Could you repeat all of the entries exactly, leaving out any pictures?

-*-

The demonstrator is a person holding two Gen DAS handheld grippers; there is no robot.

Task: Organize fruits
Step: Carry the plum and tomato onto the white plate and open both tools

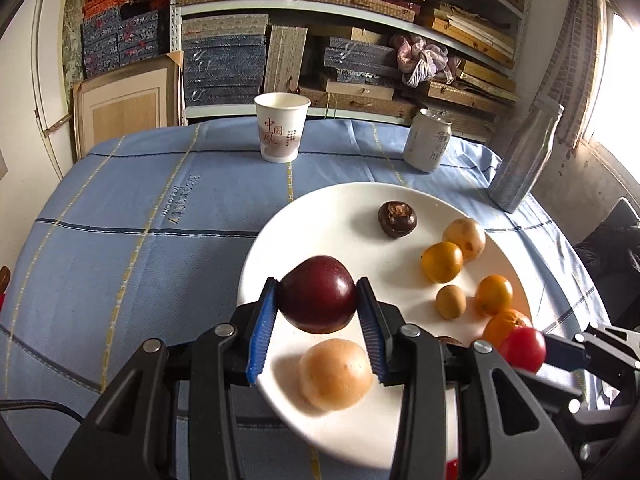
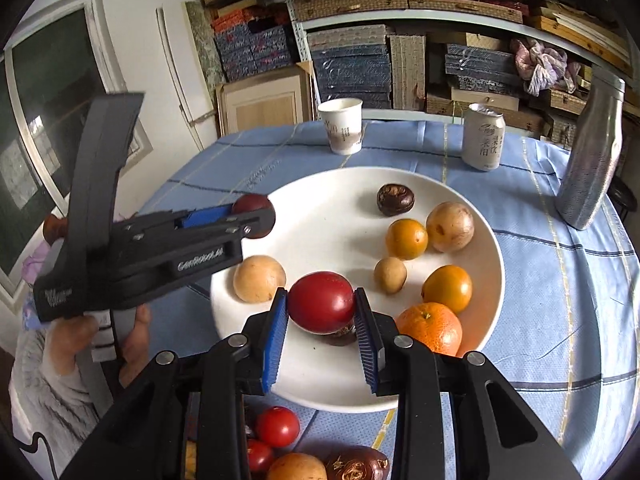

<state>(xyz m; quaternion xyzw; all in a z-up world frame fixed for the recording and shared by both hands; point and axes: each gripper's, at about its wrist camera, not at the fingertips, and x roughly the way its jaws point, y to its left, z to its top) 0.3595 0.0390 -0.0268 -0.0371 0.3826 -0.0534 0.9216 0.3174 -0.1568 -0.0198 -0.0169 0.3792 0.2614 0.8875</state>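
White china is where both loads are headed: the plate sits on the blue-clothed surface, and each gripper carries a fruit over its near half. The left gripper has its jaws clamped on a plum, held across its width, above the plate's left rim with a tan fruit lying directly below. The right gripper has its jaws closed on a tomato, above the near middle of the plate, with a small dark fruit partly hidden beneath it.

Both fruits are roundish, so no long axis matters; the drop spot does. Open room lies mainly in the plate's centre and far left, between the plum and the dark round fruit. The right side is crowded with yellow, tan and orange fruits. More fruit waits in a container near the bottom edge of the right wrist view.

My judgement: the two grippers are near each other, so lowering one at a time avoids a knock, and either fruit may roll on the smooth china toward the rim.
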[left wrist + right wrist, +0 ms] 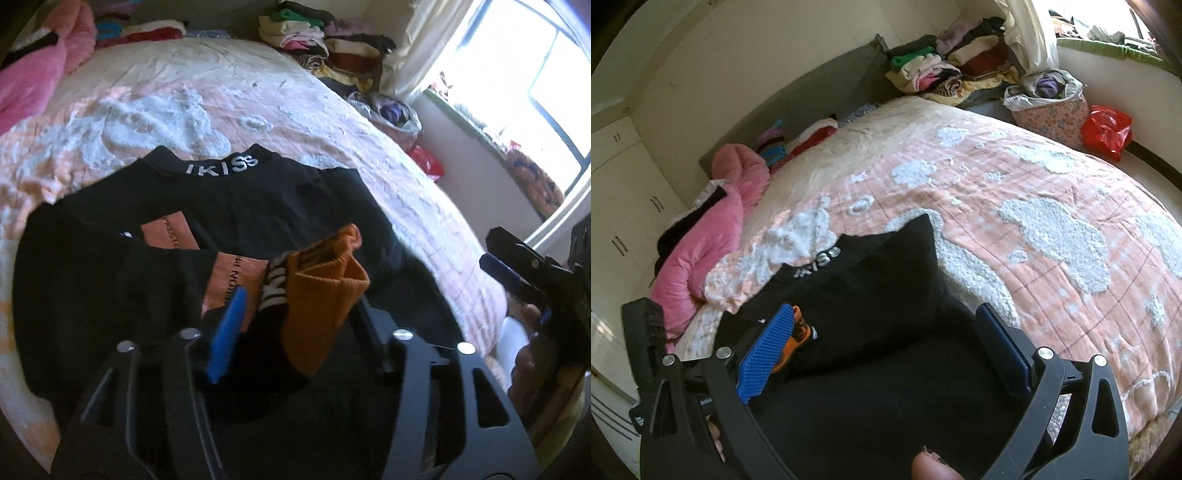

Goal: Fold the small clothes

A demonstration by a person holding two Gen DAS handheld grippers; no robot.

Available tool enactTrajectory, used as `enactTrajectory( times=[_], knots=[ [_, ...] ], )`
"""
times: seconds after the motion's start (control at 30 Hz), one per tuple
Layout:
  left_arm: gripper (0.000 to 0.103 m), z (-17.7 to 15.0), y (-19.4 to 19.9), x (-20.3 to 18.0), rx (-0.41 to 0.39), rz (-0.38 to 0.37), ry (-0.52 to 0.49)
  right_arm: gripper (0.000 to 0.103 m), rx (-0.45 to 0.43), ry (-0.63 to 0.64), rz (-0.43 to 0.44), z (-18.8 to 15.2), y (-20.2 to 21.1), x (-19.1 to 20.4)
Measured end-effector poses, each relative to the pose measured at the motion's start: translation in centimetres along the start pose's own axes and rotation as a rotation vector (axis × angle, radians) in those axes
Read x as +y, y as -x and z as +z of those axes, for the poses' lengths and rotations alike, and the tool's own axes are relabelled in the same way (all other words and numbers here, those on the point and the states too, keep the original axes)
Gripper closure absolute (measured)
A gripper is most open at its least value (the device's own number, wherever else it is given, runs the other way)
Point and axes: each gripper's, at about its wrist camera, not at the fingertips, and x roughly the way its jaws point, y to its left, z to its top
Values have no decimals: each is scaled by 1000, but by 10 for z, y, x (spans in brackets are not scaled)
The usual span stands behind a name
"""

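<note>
A small black top [258, 206] with white "IKISS" lettering on the collar and orange patches lies flat on the bed. My left gripper [295, 314] is shut on its orange and black sleeve cuff [317, 295], holding it above the middle of the garment. My right gripper [886, 347] is open over the garment's right side [879, 295], fingers spread wide with black fabric between them, gripping nothing. The right gripper also shows at the right edge of the left wrist view [517, 266]. The orange cuff shows behind the right gripper's left pad [801, 328].
The bed has a pink quilt [1015, 192] with white fluffy clouds. A pink jacket [713, 236] lies at the left edge. Folded clothes piles [960, 66] sit at the bed's head. A floral basket [1049, 110] and red bag [1106, 129] stand by the window wall.
</note>
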Motion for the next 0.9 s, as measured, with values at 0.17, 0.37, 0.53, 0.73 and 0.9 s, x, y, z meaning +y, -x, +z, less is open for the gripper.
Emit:
enactTrajectory(
  times=[0.17,0.37,0.53,0.73,0.9],
  knots=[
    [35,9,9,11,-3,7,-13,5,97,39,2,-15,-28,10],
    [17,19,30,31,-47,-22,0,5,176,54,19,-34,-53,24],
    [15,24,39,58,-84,-9,70,6,217,76,20,-45,-65,31],
    [10,30,52,98,-121,72,156,34,266,108,36,-59,-85,46],
    [10,34,75,127,-182,122,227,67,239,137,71,-66,-94,58]
  ],
)
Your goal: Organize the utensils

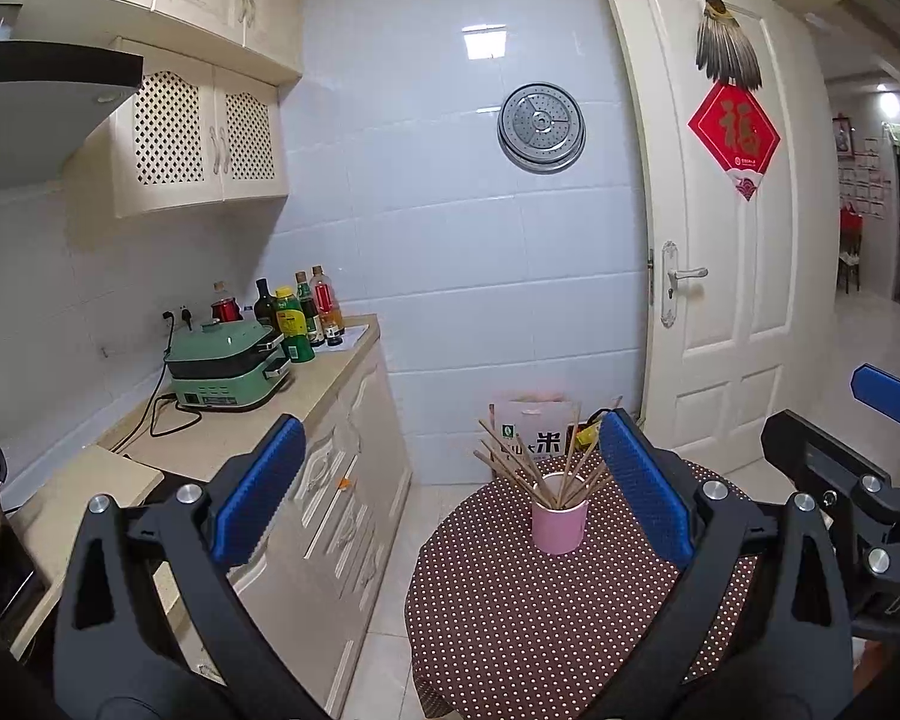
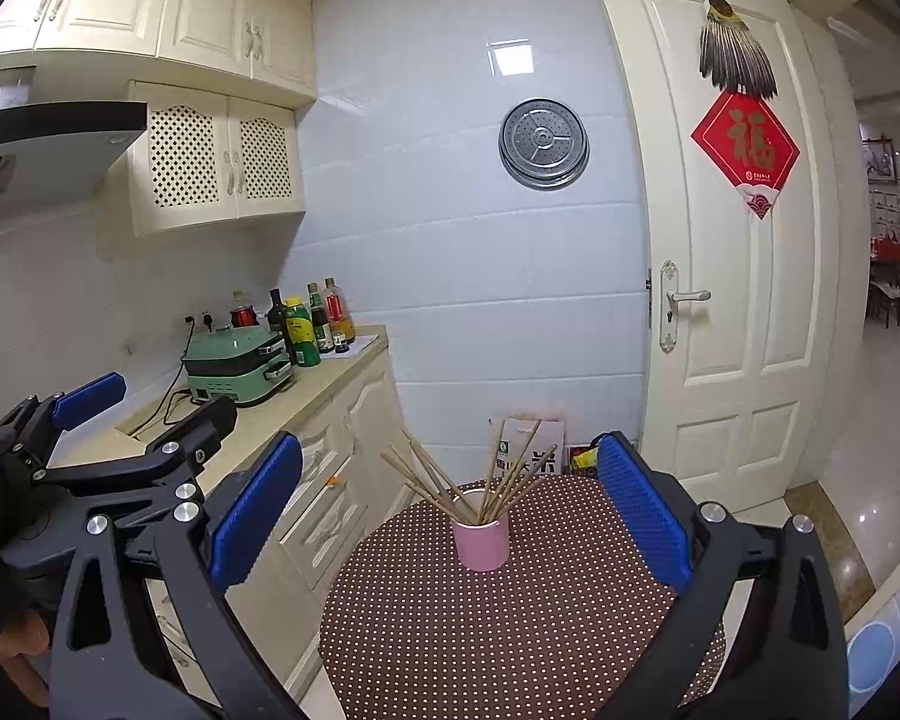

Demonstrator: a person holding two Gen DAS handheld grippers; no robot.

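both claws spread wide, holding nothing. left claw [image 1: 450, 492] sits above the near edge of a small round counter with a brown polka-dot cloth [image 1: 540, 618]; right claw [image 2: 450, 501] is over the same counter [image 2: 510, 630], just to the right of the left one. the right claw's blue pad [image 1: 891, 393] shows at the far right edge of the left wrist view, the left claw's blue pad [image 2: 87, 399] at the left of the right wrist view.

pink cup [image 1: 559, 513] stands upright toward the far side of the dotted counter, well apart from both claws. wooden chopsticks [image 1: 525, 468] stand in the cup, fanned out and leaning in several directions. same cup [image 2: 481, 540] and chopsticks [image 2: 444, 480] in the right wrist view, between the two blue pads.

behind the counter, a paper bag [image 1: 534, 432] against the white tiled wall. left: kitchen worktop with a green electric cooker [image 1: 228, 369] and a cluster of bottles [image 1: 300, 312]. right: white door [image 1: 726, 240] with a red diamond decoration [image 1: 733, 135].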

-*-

### Task solution
The demonstrator is a person holding two Gen DAS handheld grippers; there is no robot.

Task: Organize fruits
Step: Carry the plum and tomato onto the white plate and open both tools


<state>(xyz m; quaternion xyzw; all in a z-up world frame fixed for the recording and shared by both hands; point and axes: each gripper's, at about its wrist camera, not at the fingertips, and x roughly the way its jaws point, y to its left, z to its top) 0.3595 0.0390 -0.0268 -0.0371 0.3826 -0.0534 0.9216 0.3174 -0.1568 -0.0198 -0.0169 0.3792 0.2614 0.8875</state>
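White china is where both loads are headed: the plate sits on the blue-clothed surface, and each gripper carries a fruit over its near half. The left gripper has its jaws clamped on a plum, held across its width, above the plate's left rim with a tan fruit lying directly below. The right gripper has its jaws closed on a tomato, above the near middle of the plate, with a small dark fruit partly hidden beneath it.

Both fruits are roundish, so no long axis matters; the drop spot does. Open room lies mainly in the plate's centre and far left, between the plum and the dark round fruit. The right side is crowded with yellow, tan and orange fruits. More fruit waits in a container near the bottom edge of the right wrist view.

My judgement: the two grippers are near each other, so lowering one at a time avoids a knock, and either fruit may roll on the smooth china toward the rim.
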[left wrist + right wrist, +0 ms] 

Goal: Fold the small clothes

A demonstration by a person holding two Gen DAS handheld grippers; no robot.

Available tool enactTrajectory, used as `enactTrajectory( times=[_], knots=[ [_, ...] ], )`
"""
times: seconds after the motion's start (control at 30 Hz), one per tuple
Layout:
  left_arm: gripper (0.000 to 0.103 m), z (-17.7 to 15.0), y (-19.4 to 19.9), x (-20.3 to 18.0), rx (-0.41 to 0.39), rz (-0.38 to 0.37), ry (-0.52 to 0.49)
  right_arm: gripper (0.000 to 0.103 m), rx (-0.45 to 0.43), ry (-0.63 to 0.64), rz (-0.43 to 0.44), z (-18.8 to 15.2), y (-20.2 to 21.1), x (-19.1 to 20.4)
Measured end-effector poses, each relative to the pose measured at the motion's start: translation in centimetres along the start pose's own axes and rotation as a rotation vector (axis × angle, radians) in those axes
Read x as +y, y as -x and z as +z of those axes, for the poses' lengths and rotations alike, and the tool's own axes are relabelled in the same way (all other words and numbers here, those on the point and the states too, keep the original axes)
Gripper closure absolute (measured)
A gripper is most open at its least value (the device's own number, wherever else it is given, runs the other way)
Point and axes: each gripper's, at about its wrist camera, not at the fingertips, and x roughly the way its jaws point, y to its left, z to its top
Values have no decimals: each is scaled by 1000, but by 10 for z, y, x (spans in brackets are not scaled)
The usual span stands behind a name
"""

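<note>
A small black top [258, 206] with white "IKISS" lettering on the collar and orange patches lies flat on the bed. My left gripper [295, 314] is shut on its orange and black sleeve cuff [317, 295], holding it above the middle of the garment. My right gripper [886, 347] is open over the garment's right side [879, 295], fingers spread wide with black fabric between them, gripping nothing. The right gripper also shows at the right edge of the left wrist view [517, 266]. The orange cuff shows behind the right gripper's left pad [801, 328].
The bed has a pink quilt [1015, 192] with white fluffy clouds. A pink jacket [713, 236] lies at the left edge. Folded clothes piles [960, 66] sit at the bed's head. A floral basket [1049, 110] and red bag [1106, 129] stand by the window wall.
</note>
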Motion for the next 0.9 s, as measured, with values at 0.17, 0.37, 0.53, 0.73 and 0.9 s, x, y, z meaning +y, -x, +z, less is open for the gripper.
Emit:
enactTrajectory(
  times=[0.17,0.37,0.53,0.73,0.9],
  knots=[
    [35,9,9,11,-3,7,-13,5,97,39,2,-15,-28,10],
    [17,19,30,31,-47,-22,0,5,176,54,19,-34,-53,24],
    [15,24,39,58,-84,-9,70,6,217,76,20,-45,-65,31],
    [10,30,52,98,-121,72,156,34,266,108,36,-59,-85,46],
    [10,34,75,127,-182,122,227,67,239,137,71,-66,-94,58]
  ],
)
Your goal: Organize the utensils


Demonstrator: a person holding two Gen DAS handheld grippers; no robot.

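both claws spread wide, holding nothing. left claw [image 1: 450, 492] sits above the near edge of a small round counter with a brown polka-dot cloth [image 1: 540, 618]; right claw [image 2: 450, 501] is over the same counter [image 2: 510, 630], just to the right of the left one. the right claw's blue pad [image 1: 891, 393] shows at the far right edge of the left wrist view, the left claw's blue pad [image 2: 87, 399] at the left of the right wrist view.

pink cup [image 1: 559, 513] stands upright toward the far side of the dotted counter, well apart from both claws. wooden chopsticks [image 1: 525, 468] stand in the cup, fanned out and leaning in several directions. same cup [image 2: 481, 540] and chopsticks [image 2: 444, 480] in the right wrist view, between the two blue pads.

behind the counter, a paper bag [image 1: 534, 432] against the white tiled wall. left: kitchen worktop with a green electric cooker [image 1: 228, 369] and a cluster of bottles [image 1: 300, 312]. right: white door [image 1: 726, 240] with a red diamond decoration [image 1: 733, 135].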

The required output has been given.